• _WHAT THE TASK ASKS_: From the listing below, copy out every line where the word "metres" appears.
_ _ _ _ _
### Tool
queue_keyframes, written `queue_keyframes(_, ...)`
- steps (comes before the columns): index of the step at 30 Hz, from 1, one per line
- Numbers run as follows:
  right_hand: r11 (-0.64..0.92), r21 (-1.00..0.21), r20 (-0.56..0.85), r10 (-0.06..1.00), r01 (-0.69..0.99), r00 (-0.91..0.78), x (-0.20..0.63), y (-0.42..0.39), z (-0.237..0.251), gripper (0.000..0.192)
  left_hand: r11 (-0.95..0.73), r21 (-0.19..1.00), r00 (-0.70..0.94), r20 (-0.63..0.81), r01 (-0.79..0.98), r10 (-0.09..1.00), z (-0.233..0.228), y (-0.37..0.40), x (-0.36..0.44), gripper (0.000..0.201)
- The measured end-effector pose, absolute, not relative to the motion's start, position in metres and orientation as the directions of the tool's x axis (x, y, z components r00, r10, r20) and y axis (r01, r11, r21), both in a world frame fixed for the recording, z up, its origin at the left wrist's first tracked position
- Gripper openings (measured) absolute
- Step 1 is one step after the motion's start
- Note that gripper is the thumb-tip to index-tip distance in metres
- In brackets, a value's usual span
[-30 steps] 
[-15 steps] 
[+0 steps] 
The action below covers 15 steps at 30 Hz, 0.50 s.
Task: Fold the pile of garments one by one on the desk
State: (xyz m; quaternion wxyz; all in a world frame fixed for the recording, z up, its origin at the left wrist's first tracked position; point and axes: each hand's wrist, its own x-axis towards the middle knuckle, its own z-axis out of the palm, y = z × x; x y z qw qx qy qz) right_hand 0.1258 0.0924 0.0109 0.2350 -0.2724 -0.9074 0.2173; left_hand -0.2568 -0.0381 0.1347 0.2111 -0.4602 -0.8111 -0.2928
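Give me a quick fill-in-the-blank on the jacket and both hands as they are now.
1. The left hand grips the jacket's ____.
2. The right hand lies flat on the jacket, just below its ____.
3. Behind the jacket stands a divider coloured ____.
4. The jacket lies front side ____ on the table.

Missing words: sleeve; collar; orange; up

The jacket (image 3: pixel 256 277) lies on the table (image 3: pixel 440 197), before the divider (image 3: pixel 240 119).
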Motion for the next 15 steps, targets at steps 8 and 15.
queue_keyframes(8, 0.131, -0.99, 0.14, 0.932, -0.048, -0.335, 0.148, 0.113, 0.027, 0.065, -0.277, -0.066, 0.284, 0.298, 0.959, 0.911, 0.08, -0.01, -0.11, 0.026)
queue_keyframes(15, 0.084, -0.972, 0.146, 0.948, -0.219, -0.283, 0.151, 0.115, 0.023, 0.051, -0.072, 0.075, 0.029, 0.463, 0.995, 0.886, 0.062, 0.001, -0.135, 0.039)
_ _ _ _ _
• _COMPLETED TASK_:
- The measured end-effector pose, absolute, not relative to the motion's start, position in metres and orientation as the directions of the tool's x axis (x, y, z components r00, r10, r20) and y axis (r01, r11, r21), both in a world frame fixed for the recording, z up, its origin at the left wrist's first tracked position
- Note that gripper is the thumb-tip to index-tip distance in metres

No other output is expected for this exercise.